Using the records below, give again exactly the lines from the line that contains "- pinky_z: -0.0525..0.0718" through the line that contains "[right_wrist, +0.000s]", both ends included, and only those.
-------
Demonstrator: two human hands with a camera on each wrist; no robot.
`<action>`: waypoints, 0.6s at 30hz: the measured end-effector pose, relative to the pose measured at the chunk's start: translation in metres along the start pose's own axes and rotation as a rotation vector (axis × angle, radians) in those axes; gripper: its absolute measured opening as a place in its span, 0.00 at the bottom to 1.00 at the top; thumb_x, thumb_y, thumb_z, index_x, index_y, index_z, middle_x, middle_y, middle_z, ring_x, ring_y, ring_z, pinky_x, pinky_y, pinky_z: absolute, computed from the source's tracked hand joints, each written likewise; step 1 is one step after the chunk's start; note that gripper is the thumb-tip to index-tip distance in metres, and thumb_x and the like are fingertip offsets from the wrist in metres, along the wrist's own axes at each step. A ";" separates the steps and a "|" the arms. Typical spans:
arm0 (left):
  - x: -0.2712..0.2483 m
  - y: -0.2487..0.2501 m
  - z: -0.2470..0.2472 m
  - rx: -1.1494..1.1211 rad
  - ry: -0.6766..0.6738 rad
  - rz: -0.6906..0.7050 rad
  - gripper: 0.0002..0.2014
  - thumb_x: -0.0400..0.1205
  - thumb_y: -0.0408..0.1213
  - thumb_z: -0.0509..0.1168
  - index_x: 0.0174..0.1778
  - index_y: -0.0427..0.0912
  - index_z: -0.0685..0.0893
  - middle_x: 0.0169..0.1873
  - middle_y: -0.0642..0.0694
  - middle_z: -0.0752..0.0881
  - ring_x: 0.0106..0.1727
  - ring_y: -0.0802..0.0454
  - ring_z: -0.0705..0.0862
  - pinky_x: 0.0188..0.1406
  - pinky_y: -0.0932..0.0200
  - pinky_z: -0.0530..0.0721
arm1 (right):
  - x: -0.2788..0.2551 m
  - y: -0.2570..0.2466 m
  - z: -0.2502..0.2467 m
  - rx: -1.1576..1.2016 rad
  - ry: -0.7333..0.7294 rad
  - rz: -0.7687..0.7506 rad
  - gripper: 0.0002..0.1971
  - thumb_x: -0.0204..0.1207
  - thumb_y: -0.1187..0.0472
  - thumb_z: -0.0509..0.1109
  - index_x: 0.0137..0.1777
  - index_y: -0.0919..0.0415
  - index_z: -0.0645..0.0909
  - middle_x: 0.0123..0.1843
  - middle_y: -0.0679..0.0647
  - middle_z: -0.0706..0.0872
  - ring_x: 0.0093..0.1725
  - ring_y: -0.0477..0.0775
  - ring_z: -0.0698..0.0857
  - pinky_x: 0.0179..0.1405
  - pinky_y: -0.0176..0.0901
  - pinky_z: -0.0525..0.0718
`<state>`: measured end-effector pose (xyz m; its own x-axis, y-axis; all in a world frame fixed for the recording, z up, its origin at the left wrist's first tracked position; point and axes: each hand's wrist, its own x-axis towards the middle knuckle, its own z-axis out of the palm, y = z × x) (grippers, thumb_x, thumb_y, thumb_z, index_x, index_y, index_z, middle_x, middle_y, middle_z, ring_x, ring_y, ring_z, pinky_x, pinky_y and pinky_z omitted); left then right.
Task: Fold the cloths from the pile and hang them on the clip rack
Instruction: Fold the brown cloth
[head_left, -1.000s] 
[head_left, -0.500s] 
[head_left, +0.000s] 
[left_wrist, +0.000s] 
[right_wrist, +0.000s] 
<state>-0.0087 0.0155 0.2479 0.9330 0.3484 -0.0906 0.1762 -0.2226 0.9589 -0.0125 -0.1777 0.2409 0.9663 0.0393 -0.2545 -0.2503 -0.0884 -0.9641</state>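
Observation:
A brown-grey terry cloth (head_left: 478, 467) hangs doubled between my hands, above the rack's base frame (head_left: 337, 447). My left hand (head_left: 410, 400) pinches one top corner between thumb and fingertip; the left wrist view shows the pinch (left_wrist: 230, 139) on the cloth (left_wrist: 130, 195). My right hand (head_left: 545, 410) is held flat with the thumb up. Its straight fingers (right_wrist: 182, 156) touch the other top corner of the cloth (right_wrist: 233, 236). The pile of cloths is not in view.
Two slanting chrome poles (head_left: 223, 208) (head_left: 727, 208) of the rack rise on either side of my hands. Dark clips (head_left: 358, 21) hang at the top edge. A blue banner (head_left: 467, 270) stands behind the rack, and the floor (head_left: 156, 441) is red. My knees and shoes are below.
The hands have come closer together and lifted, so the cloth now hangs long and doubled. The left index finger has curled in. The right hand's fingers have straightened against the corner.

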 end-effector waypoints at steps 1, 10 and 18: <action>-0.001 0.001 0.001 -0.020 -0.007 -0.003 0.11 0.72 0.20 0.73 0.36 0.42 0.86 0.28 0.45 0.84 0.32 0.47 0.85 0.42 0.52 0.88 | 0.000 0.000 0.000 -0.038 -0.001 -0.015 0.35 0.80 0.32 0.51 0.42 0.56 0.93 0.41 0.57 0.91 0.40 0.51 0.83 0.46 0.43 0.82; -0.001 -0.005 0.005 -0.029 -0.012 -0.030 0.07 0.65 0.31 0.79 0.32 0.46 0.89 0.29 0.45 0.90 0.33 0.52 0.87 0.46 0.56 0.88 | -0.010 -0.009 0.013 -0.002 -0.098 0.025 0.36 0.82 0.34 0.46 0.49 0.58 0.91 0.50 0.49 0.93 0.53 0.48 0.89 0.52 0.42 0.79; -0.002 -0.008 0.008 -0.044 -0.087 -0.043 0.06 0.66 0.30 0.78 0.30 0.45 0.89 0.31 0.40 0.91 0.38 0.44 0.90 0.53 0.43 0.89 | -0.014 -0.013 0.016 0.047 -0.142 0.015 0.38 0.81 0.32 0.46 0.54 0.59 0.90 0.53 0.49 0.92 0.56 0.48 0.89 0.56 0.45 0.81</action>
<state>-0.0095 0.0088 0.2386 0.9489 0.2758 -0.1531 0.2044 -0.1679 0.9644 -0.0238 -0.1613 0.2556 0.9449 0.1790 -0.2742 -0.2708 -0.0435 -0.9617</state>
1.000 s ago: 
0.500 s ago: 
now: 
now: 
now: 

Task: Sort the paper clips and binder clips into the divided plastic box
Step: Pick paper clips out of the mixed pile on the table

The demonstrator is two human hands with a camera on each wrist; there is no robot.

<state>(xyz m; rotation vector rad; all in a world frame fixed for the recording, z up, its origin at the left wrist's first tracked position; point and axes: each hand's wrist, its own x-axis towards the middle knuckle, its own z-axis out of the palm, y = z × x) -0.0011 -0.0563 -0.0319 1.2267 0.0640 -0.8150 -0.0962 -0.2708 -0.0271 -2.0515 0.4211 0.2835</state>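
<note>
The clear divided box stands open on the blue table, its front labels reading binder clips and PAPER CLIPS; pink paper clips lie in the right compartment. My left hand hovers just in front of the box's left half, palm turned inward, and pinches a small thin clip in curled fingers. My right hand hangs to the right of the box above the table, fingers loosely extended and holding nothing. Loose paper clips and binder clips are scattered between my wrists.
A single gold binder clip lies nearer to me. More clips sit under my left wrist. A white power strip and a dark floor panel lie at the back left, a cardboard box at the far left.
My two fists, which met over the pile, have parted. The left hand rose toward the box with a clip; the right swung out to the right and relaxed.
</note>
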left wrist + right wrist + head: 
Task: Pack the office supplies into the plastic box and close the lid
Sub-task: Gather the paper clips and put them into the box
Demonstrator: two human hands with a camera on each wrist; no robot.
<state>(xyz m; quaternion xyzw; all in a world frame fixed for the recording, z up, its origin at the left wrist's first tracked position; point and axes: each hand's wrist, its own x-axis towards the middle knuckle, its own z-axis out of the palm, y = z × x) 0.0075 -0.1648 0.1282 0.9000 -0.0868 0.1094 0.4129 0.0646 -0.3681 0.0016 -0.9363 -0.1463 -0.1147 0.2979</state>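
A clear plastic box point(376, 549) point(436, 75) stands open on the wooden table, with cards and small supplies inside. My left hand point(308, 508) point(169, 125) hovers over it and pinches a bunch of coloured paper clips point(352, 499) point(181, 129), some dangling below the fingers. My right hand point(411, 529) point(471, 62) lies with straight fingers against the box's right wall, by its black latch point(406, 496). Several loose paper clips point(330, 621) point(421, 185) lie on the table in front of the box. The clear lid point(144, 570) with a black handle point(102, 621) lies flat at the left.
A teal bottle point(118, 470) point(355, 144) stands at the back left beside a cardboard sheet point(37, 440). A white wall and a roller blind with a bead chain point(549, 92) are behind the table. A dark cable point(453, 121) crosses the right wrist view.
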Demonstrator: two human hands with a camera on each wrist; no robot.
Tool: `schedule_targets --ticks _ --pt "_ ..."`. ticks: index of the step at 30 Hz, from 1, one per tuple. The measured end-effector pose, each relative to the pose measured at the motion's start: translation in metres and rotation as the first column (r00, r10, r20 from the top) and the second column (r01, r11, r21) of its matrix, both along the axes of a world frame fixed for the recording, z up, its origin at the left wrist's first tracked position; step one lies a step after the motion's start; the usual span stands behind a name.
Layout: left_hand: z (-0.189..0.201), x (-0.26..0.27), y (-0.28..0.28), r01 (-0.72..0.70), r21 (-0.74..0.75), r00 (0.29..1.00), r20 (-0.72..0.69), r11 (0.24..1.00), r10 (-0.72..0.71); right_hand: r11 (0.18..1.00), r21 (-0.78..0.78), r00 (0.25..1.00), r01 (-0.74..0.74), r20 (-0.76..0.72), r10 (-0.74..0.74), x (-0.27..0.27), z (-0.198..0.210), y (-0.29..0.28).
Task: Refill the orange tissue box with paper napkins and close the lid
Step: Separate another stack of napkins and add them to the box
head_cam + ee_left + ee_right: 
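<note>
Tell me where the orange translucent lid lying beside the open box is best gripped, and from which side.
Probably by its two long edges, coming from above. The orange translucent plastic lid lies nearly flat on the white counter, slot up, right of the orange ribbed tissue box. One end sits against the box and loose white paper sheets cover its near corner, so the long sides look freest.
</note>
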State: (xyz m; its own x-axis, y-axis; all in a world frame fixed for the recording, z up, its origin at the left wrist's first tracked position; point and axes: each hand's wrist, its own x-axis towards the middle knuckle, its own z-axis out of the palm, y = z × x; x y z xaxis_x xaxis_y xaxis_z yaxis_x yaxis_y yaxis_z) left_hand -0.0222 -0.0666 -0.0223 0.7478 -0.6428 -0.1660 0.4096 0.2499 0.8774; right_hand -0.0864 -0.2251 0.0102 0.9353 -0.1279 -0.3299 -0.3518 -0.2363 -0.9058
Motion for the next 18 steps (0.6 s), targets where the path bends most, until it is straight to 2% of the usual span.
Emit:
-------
- **RESPONSE TO THIS EXERCISE**:
  - pinky_z: -0.0525..0.0718
`<state>`: measured end-effector pose (xyz m; its own x-axis, y-axis; all in a world frame fixed for the recording, z up, its origin at the left wrist's first tracked position; point and axes: each hand's wrist, its own x-axis towards the middle knuckle, its own z-axis out of the palm, y = z × x) (grippers, thumb_x, thumb_y, thumb_z, index_x, index_y, index_z, middle_x, middle_y, middle_z, ring_x, ring_y, ring_z, pinky_x, pinky_y and pinky_z omitted); left then right.
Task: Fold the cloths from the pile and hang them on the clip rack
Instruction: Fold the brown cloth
[head_left, -1.000s] 
[head_left, -0.500s] 
[head_left, +0.000s] 
[left_wrist, +0.000s] 
[right_wrist, +0.000s] 

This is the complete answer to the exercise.